3．固定液灌注充分（约需200-300 ml）后，用血管钳夹住右心耳，静候1—2小时。

4. 打开血管钳，用下列媒染液灌注，至流出液显浓厚桔红色，再夹住右心耳静待1—2小时，至此已完成灌注过程。

媒染液配方；

水合氯醛50 g

重铬酸钾50 g

蒸馏水400 mI

待以上成分溶解后加40 %甲醛液100m1摇匀，最后加蒸馏水1000m1。

5．开颅取出所需组织。用刀片将组织冠状切为厚约5 mm 的小块，仍用媒染液浸泡，置暗处避光，室温3天。

6．换瓶用1.5％硝酸银水溶液浸泡镀银，置暗处3(7)天。每日换新银液一次(换新的瓶子，用锡箔纸包好，不能用镊子，用长的棉签杆)，并及时摇动瓶，使镀银充分。

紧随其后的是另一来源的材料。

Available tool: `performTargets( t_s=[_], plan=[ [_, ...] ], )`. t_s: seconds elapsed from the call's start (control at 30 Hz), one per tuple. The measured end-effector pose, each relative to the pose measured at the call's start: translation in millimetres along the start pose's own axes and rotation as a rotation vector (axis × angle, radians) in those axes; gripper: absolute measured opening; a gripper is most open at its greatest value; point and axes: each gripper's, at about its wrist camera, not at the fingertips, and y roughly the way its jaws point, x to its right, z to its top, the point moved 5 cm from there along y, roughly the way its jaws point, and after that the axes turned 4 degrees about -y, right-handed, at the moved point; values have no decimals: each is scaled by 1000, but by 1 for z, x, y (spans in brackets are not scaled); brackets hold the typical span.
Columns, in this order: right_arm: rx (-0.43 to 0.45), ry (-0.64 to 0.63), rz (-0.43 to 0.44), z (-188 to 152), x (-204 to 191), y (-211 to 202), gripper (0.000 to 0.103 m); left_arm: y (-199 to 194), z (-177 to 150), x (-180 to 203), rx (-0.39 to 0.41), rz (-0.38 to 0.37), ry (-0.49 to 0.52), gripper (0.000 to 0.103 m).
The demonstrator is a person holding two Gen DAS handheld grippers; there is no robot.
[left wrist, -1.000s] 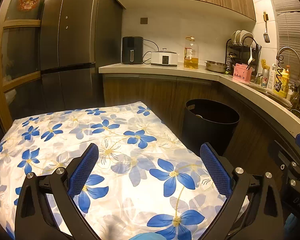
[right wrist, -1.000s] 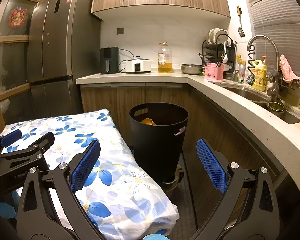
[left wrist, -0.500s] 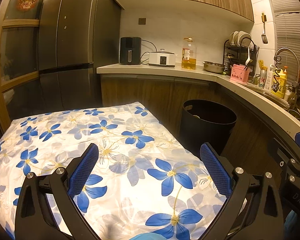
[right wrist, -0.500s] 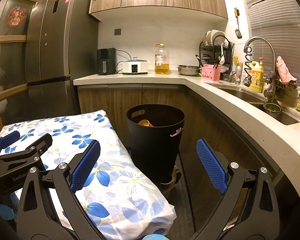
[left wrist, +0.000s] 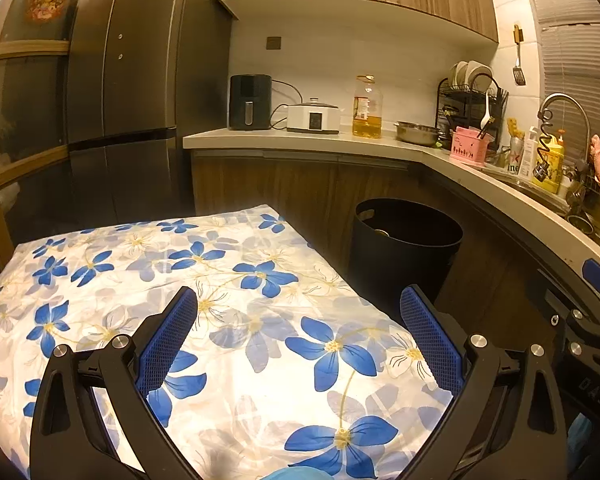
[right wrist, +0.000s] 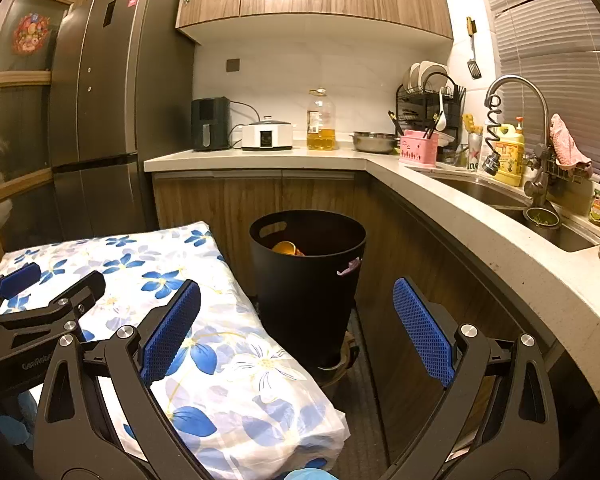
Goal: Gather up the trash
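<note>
The table [left wrist: 100, 280], covered in a white cloth with blue flowers, shows no loose trash on the part in view; whatever there is to collect seems to sit already in the black bin [right wrist: 308, 272], where an orange item [right wrist: 285, 247] lies against the inner wall below the rim. The bin stands on the floor just beside the table's far right corner, hard up against the wooden cabinets.

Both grippers are empty, fingers spread wide. The left gripper [left wrist: 300, 336] hangs over the near half of the table, pointing across the cloth toward the fridge [left wrist: 132, 80]; from there the bin lies ahead and to the right, past the table's right edge. The right gripper [right wrist: 296, 332] hangs at the table's near right corner, its left finger over the cloth and its right finger over the gap, and the bin's open mouth lies almost straight ahead between the fingers. So the right hand is the nearer one for anything to do with the bin.

Room is tight: a narrow strip of dark floor runs between the table's right edge and the curved counter [right wrist: 480, 232], and the bin fills its far end. Above the table it is open.
</note>
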Motion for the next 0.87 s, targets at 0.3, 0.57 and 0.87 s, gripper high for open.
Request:
performTargets(
  t_s=[0.3, 0.57, 0.87],
  plan=[
    [0, 2, -6, 1, 1, -1, 96, -1, -2, 7, 2, -29, 43, 83],
    [4, 7, -14, 3, 1, -2, 96, -3, -4, 7, 6, -27, 51, 87],
    [9, 13, -20, 4, 1, -3, 96, -3, -2, 4, 10, -29, 33, 96]
  ],
)
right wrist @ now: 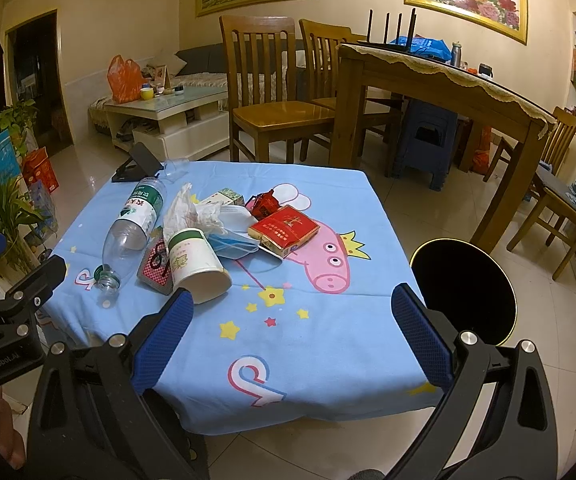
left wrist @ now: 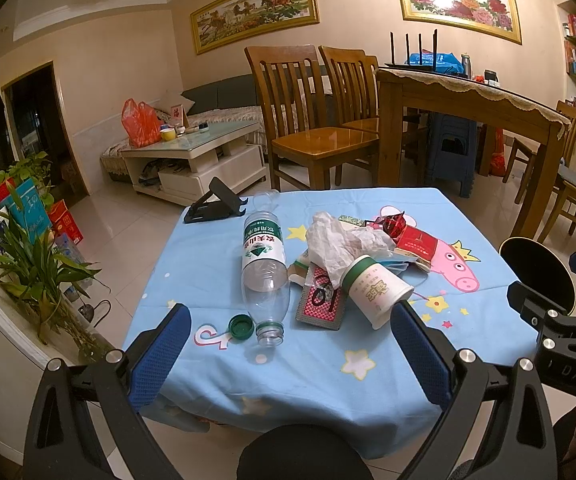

7．用火棉胶包埋组织块（1 min）后用Leica震荡切片机切为厚度为50μm （100-150um,50um效果不太好）的切片。切片再浸于2％（3.5%）重铬酸钾水溶液漂洗10 min。

如果不长期储存，可以直接将组织放在载玻片，盖一个盖玻片，直接观察，但是必须当天做完，如果长期保存按下面操作进行。

8．流水漂洗后贴片于预先涂有1 %明胶并烘干的载玻片上，沾干水分。

9. 快速经酒精梯度脱水：70 % - 80 % - 90 % - 95 % - 95 %- 100 %-100 %，每次5 min，用漏斗回收酒精。

10. 经二甲苯漂洗10 min，树胶封片，晾干。

11、普通显微镜（1501），1000倍。

四. 评价指标、统计方法

神经元及胶质细胞的胞体和突起均呈棕黑或黑色。此法的成功率较高。这类方法之所以经久不衰主要是因为1.所显示的细胞成分，色调浓重，易于分辨；2.未被染出的细胞无色，致背底清澈色调很淡，对比度极好；3.操作过程比较简单。下图是用806实验室的正置显微镜配备的照相机拍摄的照片。可以黑白或彩色照片输出。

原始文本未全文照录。